Dominance in Mesopotamia begins to pass around …
Years: 2349BCE - 2206BCE
Dominance in Mesopotamia begins to pass around 2400 BCE from the Sumerians in the lower valley to the more northerly Akkadians, a Semitic people who have begun to dominate central Mesopotamia and possibly the northern region.
Akkadian influence soon extends west into Syria and east as far as Susa in present Iran.
Other Semitic-speaking population centers grow in Syria-Palestine, southern Arabia, and various smaller centers along the Arabian littoral.
Sumerian references to the Mar.tu ("tent dwellers"—considered to be Amorite) country west of the Euphrates date from even earlier than Sargon, at least to the reign of Enshakushanna of Uruk in the twenty-sixth century.
Caucasian-speaking groups dominate Asia Minor and most of the Iranian plateau.
The Ebla tablets are a collection of as many as eighteen hundred complete clay tablets, forty-seven hundred fragments and many thousand minor chips found in the palace archives of the ancient city of Ebla, Syria.
The tablets, which were found in situ on collapsed shelves, retained many of their contemporary clay tags to help reference them.
They all date to the period between about 2500 BCE and the destruction of the city in around 2250 BCE.
They are the oldest and the largest collection of tablets yet found from the ancient Middle East.
Two languages appeared in the writing on the tablets: Sumerian, and a previously unknown language that used the Sumerian cuneiform script (Sumerian logograms or "Sumerograms") as a phonetic representation of the locally spoken Ebla language.
The latter script was initially identified as proto-Canaanite by professor Giovanni Pettinato, who first deciphered the tablets, because it predated the Semitic languages of Canaan, like Ugaritic and Hebrew.
Pettinato later retracted the designation and decided to call it simply "Eblaite,” the name by which it is known today.
The only tablets at Ebla that were written exclusively in Sumerian are lexical lists, probably for use in training scribes.
The archives contain thousands of copybooks, lists for learning relevant jargon, and scratch pads for students, demonstrating that Ebla was a major educational center specializing in the training of scribes.

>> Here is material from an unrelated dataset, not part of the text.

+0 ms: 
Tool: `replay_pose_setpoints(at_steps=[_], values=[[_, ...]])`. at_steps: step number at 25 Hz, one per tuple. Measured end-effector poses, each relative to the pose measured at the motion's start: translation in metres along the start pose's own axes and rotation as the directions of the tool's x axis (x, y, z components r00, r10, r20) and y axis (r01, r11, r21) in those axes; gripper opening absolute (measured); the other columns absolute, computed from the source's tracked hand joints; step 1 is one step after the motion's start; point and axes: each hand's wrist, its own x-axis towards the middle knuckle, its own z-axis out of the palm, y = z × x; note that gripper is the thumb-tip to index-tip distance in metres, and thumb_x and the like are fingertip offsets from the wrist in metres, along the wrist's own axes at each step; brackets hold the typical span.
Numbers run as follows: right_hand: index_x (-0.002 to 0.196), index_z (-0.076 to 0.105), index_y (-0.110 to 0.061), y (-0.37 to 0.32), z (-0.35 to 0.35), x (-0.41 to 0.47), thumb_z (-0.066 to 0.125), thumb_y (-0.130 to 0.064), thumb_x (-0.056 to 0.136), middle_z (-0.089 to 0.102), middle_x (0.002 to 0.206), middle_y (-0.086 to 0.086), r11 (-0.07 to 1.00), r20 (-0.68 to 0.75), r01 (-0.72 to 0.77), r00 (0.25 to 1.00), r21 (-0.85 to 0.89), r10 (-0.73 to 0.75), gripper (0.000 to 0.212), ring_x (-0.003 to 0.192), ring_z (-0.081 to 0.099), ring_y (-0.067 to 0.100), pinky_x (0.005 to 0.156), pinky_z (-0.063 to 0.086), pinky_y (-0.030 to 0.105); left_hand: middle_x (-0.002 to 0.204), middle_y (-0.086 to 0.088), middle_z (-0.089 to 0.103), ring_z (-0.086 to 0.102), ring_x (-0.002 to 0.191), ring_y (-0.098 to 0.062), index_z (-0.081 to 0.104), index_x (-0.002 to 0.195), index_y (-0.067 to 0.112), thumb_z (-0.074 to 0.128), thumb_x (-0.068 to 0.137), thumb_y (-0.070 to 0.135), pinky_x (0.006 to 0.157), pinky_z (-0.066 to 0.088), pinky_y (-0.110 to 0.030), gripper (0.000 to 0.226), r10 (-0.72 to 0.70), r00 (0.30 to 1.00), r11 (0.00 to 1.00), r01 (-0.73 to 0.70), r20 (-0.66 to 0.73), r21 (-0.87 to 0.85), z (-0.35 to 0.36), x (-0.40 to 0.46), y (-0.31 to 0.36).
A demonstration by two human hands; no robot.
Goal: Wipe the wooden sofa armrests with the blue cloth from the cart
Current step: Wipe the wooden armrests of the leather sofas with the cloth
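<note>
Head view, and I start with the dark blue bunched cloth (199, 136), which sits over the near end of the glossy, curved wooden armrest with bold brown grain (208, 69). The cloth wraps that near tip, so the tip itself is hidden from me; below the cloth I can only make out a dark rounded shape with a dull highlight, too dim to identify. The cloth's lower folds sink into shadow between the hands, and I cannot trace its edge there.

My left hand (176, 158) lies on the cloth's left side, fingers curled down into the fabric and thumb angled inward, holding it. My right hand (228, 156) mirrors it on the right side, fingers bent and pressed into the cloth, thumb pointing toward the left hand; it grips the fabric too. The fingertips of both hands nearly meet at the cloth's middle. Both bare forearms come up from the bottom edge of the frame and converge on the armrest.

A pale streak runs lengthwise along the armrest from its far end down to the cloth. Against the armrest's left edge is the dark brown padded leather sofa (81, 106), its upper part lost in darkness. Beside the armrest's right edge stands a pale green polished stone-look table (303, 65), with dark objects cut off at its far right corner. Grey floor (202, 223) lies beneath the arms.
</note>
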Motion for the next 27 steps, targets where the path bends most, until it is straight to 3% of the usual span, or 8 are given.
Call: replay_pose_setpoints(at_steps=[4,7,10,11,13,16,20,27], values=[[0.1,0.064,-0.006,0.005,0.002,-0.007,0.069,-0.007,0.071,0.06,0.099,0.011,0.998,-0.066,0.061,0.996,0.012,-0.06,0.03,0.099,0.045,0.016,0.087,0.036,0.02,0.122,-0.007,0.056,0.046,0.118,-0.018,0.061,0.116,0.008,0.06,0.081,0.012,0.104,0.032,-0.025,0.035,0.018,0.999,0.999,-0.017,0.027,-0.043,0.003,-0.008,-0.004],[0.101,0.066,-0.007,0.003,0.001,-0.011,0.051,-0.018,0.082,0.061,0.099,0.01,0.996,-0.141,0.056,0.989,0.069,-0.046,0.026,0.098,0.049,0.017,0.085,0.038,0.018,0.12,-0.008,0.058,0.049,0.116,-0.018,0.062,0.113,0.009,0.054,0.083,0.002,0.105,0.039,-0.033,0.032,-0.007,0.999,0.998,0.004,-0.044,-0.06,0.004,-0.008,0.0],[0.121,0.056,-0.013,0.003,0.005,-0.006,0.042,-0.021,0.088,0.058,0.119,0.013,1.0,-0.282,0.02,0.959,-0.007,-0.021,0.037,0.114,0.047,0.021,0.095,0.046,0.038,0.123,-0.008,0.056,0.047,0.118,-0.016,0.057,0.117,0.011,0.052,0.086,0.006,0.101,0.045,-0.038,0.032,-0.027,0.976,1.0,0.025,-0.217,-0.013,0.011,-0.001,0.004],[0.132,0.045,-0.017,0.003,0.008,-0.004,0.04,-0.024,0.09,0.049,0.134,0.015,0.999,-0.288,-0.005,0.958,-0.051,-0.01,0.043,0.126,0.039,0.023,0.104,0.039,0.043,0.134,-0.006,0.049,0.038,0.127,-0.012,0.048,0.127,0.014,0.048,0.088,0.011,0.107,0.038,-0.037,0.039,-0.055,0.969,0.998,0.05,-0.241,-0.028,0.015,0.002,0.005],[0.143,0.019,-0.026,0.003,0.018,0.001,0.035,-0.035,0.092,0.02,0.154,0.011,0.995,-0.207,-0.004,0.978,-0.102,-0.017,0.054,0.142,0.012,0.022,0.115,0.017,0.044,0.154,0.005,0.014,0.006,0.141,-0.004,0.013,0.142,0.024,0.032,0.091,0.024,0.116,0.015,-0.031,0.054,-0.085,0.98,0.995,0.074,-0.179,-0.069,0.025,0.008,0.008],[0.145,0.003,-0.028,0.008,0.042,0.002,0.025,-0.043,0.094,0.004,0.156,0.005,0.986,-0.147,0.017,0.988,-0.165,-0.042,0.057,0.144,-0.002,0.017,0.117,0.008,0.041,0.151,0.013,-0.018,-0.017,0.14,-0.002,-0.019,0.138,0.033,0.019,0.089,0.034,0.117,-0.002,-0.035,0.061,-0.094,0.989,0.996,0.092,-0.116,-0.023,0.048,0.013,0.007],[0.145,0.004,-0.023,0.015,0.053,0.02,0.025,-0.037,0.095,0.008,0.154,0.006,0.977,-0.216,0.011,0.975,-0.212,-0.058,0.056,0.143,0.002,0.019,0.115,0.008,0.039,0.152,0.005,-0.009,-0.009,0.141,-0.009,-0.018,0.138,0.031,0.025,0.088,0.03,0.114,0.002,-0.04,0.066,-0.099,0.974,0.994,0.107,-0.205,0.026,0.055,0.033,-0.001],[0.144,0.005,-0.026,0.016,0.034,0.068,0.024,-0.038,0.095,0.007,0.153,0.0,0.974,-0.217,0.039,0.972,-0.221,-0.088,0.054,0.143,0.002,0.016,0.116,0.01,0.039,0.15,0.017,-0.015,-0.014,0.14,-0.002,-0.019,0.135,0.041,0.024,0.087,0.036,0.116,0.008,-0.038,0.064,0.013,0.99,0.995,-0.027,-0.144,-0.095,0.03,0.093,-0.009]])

The purely phonetic use of Sumerian logograms marks a momentous advance in the history of writing.
Sumerian scribes developed a clumsy system that employed a mixed use of logograms and phonetic signs.
Drawing from the existing systems, the scribes at Ebla employed a reduced number of signs entirely phonetically, both the earliest example of transcription (rendering sounds in a system invented for another language) and a major simplifying step towards "reader friendliness" that would enable a wider spread of literacy in palace, temple and merchant contexts.

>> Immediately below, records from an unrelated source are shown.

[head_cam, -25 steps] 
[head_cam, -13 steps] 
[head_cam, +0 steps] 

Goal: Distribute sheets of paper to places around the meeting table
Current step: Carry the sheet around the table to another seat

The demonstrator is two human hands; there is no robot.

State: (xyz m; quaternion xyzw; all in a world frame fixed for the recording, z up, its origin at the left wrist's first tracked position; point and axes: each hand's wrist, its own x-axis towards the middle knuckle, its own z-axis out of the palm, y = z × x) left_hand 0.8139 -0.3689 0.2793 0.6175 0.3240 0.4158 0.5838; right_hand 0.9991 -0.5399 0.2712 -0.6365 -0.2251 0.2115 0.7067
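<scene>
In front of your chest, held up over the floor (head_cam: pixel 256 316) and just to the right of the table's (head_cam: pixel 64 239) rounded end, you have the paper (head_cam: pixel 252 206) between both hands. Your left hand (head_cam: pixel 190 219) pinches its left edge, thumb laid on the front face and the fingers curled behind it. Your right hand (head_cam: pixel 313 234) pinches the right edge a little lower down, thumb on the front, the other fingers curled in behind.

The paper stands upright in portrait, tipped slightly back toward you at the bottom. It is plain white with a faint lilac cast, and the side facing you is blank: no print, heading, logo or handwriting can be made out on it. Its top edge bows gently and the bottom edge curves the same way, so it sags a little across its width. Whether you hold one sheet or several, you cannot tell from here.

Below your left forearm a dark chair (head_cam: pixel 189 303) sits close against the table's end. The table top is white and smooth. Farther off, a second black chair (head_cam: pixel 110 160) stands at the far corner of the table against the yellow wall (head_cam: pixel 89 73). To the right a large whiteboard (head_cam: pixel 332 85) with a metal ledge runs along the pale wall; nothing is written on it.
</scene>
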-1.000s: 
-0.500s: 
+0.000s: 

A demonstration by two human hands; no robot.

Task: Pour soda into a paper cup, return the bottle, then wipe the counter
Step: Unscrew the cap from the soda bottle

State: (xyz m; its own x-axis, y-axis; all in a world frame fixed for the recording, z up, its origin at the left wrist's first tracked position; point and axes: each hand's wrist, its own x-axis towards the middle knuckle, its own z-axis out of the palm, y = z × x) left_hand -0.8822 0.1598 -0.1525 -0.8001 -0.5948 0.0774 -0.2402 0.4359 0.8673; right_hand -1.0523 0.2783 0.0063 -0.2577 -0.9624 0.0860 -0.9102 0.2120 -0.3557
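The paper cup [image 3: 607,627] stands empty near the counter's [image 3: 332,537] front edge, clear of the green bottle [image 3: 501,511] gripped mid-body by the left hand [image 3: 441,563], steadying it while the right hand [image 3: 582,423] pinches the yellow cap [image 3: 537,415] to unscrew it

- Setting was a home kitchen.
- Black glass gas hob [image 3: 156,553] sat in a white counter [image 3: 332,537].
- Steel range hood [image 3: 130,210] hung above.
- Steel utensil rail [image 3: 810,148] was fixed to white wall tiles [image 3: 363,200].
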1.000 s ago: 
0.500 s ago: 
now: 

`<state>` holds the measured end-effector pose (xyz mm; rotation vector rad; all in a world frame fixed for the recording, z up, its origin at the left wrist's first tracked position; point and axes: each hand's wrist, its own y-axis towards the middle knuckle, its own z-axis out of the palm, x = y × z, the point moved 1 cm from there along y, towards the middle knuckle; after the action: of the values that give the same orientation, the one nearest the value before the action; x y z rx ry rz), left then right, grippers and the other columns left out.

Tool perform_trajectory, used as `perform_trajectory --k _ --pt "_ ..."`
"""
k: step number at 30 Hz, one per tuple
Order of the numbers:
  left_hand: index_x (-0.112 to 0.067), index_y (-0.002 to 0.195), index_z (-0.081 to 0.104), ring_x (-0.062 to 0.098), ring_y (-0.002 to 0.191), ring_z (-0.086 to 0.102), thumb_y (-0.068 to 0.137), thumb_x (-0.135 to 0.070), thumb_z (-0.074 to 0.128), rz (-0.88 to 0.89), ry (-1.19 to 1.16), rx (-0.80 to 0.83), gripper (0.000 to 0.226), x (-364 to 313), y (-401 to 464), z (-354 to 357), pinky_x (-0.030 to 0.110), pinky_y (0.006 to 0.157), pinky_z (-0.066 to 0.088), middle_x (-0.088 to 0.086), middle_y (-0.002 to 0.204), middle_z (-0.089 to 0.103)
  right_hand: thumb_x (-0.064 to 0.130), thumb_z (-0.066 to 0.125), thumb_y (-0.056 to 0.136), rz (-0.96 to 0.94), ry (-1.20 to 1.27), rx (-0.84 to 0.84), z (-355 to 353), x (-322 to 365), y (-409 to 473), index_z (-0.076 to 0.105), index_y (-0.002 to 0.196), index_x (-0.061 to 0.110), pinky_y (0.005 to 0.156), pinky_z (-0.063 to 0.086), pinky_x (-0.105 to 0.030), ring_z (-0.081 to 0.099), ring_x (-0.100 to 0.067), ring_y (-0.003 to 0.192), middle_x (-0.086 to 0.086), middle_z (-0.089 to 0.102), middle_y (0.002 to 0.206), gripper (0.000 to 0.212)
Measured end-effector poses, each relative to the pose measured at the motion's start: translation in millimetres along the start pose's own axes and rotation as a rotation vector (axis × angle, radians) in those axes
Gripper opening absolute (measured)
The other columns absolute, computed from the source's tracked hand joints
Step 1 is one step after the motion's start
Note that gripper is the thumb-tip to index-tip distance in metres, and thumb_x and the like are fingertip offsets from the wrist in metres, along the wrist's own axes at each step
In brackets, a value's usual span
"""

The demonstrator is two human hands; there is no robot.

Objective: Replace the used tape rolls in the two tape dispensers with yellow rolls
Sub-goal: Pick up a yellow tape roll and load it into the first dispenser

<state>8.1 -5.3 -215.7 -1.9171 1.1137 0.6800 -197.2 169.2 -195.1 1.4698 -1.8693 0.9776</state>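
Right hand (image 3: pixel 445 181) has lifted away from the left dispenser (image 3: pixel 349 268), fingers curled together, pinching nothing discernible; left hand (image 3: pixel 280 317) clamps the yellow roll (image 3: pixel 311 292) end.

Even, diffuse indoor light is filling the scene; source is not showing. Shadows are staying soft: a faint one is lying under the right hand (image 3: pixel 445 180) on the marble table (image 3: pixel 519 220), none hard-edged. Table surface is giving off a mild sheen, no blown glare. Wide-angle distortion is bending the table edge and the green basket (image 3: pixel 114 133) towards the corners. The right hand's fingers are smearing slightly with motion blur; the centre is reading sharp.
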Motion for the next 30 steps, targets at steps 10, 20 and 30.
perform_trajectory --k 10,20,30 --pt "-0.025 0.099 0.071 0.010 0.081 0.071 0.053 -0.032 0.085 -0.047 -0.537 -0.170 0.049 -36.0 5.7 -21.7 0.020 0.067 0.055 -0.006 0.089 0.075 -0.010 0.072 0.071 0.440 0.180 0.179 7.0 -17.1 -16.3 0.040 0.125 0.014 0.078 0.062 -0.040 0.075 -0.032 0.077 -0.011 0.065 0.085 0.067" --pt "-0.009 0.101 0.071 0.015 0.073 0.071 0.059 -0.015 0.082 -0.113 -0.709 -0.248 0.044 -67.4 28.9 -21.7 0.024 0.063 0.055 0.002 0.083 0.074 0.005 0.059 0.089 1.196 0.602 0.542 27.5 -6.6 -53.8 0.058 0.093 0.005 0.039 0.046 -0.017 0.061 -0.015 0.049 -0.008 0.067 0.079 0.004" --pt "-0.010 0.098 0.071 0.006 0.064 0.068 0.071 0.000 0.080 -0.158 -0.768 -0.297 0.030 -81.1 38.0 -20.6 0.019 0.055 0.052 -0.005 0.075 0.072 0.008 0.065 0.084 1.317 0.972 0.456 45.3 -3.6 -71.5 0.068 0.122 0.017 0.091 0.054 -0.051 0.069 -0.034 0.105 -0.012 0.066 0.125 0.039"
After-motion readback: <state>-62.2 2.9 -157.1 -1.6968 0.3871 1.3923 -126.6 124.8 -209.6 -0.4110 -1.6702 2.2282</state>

The tablets provide a wealth of information on Syria and Canaan in the Early Bronze Age, and include the first known references to the "Canaanites,” "Ugarit,” and "Lebanon.” The contents of the tablets reveal that Ebla was a major trade center.
One focus was economic records, inventories recording Ebla's commercial and political relations with other Levantine cities and logs of the city's import and export activities.
For example, they reveal that Ebla produced a range of beers, including one that appears to be named "Ebla,” for the city.
Ebla was also responsible for the development of a sophisticated trade network system between city-states in northern Syria.
This system grouped the region into a commercial community, which is clearly evidenced in the texts.
There are king lists for the city of Ebla, royal ordinances, edicts, treaties.
There are gazetteers listing place names, including a version of a standardized place-name list that has also been found at Abu Salabikh (possibly ancient Eresh) where it was datable to around 2600 BCE.
The literary texts include hymns and rituals, epics, and proverbs.
The Eblaite tablets from the Igrish-Khalam dynasty administration, written in Sumerian cuneiform script, record commercial treaties; bilingual vocabularies; lists of birds, fish, and stones; ritual and mythological texts; diplomatic letters; military dispatches; and lists of personal and place names.
The Eblaite texts name Ebla as the center of a commercial empire that radiates north to Anatolia, west to Cyprus, south to Canaan and Egypt, east to Persia, and southeast to Mesopotamia.